WHAT YOU NEED TO DO — Pictures stay out; print the rest of the listing below exactly as it stands.

DATASET EXTRACT —
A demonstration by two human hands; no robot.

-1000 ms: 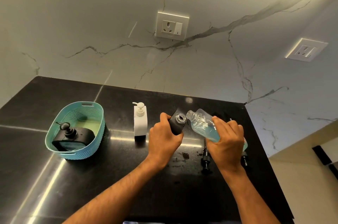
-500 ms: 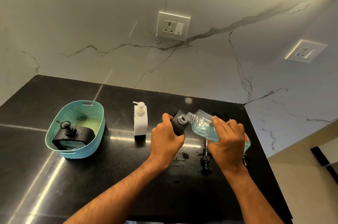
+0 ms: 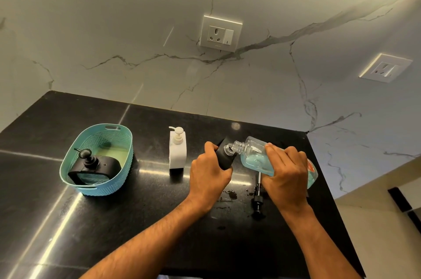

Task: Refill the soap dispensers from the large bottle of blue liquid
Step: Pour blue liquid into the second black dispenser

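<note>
My left hand [image 3: 208, 172] grips a black soap dispenser [image 3: 225, 158] with its pump off, tilted to the right. My right hand [image 3: 286, 175] holds the clear bottle of blue liquid [image 3: 252, 157] tipped on its side. The bottle's open neck touches the dispenser's open mouth. A white pump dispenser [image 3: 177, 149] stands upright just left of my left hand. Another black dispenser [image 3: 91, 168] sits in a teal basket [image 3: 124, 174] at the left.
A loose black pump head with its tube [image 3: 258, 196] lies on the black counter [image 3: 136, 221] between my hands, near small spilled drops [image 3: 230, 194]. The counter's right edge runs close to my right arm. A marble wall with two sockets rises behind.
The bottle has moved left and tipped further, so its neck now meets the dispenser's mouth. Both hands have shifted only slightly.
</note>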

ANSWER TO THE EXERCISE —
A demonstration by two human hands; no robot.

-1000 ms: 
-500 ms: 
+0 ms: 

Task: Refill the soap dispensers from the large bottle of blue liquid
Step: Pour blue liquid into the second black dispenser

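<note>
My left hand [image 3: 208, 172] grips a black soap dispenser [image 3: 225, 158] with its pump off, tilted to the right. My right hand [image 3: 286, 175] holds the clear bottle of blue liquid [image 3: 252, 157] tipped on its side. The bottle's open neck touches the dispenser's open mouth. A white pump dispenser [image 3: 177, 149] stands upright just left of my left hand. Another black dispenser [image 3: 91, 168] sits in a teal basket [image 3: 124, 174] at the left.
A loose black pump head with its tube [image 3: 258, 196] lies on the black counter [image 3: 136, 221] between my hands, near small spilled drops [image 3: 230, 194]. The counter's right edge runs close to my right arm. A marble wall with two sockets rises behind.
The bottle has moved left and tipped further, so its neck now meets the dispenser's mouth. Both hands have shifted only slightly.
</note>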

Exercise complete, with nothing further to add.